Which lines in the data below contain the string "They"? Show each one.

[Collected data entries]
* * * * * * * * *

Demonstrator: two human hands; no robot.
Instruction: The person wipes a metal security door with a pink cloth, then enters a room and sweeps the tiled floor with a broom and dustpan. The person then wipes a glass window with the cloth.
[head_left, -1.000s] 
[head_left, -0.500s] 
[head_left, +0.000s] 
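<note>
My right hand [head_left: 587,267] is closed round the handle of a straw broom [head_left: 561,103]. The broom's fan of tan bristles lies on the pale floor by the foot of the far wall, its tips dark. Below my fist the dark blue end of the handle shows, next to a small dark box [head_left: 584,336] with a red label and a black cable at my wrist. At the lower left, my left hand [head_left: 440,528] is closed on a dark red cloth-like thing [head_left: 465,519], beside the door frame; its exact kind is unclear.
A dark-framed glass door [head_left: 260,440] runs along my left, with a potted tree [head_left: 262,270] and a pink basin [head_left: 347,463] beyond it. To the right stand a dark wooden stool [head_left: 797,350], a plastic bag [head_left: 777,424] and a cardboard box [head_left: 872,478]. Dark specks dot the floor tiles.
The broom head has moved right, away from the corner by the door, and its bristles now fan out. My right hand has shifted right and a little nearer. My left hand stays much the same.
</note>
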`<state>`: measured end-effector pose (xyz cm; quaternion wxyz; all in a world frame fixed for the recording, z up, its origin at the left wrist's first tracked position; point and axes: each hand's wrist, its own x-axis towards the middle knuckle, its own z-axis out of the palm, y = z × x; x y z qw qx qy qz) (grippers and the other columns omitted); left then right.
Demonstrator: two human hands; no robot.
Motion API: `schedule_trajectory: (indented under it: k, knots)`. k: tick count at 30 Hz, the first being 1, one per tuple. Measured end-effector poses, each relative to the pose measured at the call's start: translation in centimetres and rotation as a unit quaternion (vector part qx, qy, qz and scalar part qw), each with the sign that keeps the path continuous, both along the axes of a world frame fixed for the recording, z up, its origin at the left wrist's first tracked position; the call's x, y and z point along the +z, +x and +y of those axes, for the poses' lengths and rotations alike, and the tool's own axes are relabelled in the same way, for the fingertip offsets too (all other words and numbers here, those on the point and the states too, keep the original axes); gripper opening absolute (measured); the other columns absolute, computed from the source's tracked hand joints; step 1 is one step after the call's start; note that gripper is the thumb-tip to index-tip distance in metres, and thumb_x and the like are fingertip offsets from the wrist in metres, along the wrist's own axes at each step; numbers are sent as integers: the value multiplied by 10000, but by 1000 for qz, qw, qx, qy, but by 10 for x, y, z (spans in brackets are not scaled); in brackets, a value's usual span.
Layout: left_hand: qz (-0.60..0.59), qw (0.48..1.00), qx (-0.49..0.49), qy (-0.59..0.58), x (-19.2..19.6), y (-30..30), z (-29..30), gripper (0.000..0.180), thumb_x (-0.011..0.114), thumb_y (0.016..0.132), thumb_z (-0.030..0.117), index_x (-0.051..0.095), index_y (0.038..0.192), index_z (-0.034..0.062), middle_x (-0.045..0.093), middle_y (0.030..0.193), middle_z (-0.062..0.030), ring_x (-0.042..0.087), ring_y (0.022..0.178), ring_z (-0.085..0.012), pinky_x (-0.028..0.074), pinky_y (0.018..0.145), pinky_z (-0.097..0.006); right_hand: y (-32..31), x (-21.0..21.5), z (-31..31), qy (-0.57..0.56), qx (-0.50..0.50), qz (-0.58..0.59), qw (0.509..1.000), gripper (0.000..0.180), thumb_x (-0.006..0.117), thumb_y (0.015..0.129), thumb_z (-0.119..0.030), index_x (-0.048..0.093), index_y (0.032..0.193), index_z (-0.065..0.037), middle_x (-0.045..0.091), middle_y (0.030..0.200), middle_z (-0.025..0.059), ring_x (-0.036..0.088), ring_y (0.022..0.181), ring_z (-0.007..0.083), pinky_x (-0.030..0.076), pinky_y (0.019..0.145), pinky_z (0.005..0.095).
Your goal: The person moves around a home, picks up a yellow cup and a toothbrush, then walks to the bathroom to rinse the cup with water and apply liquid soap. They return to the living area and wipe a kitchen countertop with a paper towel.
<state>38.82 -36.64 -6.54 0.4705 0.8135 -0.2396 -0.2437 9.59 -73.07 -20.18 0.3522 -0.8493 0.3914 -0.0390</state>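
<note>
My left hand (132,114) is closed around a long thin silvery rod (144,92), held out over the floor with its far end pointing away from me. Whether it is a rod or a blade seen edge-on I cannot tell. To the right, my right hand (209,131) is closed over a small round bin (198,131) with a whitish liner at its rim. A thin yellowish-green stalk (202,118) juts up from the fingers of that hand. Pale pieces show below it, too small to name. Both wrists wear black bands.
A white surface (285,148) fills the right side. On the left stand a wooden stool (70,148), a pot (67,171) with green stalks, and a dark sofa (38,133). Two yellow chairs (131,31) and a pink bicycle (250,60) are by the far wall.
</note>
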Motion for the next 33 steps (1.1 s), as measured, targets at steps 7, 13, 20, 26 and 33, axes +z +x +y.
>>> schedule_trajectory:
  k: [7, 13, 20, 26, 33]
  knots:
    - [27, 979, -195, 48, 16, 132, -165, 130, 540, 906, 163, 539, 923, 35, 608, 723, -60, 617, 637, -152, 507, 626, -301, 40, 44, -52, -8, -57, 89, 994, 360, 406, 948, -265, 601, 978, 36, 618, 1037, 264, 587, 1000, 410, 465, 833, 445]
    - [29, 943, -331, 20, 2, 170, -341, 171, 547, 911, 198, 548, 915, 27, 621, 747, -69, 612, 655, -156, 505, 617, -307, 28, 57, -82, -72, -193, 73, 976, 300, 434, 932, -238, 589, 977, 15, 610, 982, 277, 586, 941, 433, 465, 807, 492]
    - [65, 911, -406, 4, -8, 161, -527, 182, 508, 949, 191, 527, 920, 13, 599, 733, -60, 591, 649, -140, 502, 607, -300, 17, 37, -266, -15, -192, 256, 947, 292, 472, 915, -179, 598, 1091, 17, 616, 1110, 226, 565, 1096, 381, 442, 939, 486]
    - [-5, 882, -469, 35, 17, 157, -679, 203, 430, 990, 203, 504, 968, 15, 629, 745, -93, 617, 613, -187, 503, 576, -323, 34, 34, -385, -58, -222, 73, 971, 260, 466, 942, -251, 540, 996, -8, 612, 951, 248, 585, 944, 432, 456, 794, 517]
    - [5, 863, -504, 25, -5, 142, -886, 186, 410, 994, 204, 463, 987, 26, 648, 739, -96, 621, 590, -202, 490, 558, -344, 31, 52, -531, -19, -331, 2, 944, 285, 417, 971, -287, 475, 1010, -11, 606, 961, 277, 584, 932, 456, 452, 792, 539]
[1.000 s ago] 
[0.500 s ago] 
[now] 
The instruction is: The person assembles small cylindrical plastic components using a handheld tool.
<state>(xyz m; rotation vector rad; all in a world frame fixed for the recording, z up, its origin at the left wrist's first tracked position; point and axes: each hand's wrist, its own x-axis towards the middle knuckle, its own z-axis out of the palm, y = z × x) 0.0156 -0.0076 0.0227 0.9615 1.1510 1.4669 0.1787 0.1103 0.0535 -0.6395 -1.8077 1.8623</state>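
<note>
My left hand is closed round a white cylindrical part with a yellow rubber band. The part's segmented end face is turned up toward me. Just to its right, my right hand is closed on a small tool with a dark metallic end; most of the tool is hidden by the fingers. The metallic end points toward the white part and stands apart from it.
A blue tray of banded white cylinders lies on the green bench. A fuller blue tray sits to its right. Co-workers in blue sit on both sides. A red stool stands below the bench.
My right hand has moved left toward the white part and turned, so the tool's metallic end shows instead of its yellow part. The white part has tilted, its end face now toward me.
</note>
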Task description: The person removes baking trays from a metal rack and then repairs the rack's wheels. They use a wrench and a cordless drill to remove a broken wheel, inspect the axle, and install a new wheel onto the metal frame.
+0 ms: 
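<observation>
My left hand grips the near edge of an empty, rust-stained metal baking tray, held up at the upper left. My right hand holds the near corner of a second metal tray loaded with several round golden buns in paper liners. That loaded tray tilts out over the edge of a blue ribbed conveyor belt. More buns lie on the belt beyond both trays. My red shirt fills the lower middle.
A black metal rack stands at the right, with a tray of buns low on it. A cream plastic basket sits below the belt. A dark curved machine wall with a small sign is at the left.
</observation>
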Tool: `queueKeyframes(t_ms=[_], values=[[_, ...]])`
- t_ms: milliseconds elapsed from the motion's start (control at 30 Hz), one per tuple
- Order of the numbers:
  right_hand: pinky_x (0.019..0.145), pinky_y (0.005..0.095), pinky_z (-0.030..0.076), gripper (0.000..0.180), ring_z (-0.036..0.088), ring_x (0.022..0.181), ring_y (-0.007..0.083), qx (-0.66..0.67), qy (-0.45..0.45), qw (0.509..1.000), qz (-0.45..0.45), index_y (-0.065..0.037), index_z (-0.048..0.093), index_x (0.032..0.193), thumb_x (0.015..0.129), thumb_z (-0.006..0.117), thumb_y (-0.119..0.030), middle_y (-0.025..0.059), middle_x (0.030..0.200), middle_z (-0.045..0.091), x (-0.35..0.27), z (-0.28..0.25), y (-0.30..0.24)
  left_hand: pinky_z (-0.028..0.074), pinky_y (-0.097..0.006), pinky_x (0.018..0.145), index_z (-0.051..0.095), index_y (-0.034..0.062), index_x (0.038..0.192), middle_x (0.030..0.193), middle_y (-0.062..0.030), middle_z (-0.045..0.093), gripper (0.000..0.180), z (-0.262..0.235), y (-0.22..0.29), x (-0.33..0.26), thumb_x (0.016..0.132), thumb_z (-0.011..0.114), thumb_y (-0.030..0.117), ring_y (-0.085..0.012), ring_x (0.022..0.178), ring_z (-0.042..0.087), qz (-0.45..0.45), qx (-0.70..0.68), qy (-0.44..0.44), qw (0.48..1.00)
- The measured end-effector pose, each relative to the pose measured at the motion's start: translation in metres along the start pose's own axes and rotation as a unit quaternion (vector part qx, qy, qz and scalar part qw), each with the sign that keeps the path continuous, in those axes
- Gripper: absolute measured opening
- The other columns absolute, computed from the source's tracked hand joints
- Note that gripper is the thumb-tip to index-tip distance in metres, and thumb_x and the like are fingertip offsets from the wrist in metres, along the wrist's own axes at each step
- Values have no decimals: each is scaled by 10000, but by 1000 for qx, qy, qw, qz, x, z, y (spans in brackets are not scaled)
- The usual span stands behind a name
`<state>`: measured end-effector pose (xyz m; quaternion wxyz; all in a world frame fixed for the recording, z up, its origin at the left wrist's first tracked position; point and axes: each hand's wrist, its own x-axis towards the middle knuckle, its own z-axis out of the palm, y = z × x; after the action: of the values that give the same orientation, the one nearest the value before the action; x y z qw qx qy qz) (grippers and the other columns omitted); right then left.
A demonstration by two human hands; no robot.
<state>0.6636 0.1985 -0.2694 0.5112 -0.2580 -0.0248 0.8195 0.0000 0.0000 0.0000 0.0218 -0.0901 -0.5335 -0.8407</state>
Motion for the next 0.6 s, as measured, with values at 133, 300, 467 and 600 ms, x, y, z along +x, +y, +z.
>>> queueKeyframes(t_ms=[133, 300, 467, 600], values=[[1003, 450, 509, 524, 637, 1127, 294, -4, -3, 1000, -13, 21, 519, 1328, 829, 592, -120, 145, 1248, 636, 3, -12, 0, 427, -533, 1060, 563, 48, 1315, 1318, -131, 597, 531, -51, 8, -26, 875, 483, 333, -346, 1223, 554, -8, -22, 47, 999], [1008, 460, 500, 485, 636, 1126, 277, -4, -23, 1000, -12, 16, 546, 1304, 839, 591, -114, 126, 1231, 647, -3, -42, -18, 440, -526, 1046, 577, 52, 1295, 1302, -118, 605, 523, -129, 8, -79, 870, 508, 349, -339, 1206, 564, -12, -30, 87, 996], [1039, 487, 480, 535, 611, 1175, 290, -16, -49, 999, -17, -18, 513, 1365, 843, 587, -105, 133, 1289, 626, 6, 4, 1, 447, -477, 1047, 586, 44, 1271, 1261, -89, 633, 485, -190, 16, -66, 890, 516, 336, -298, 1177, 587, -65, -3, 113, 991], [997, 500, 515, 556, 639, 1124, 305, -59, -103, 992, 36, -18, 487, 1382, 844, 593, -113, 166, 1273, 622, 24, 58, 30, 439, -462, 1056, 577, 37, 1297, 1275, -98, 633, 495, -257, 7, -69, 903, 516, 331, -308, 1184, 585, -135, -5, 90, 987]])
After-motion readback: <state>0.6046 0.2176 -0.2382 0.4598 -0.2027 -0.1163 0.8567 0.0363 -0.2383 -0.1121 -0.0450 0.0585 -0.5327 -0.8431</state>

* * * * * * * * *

• _SOLUTION_:
Your goal: The person moves around a home, picks up a yellow cup and a toothbrush, then walks to the bathroom to rinse the cup with water and apply liquid soap. They return to the living area and wipe a kitchen countertop with a paper towel.
Task description: The person removes baking trays from a metal rack and then repairs the rack's wheels. They use a wrench and a cordless drill to remove a broken wheel, inspect the axle, and install a new wheel onto the metal frame.

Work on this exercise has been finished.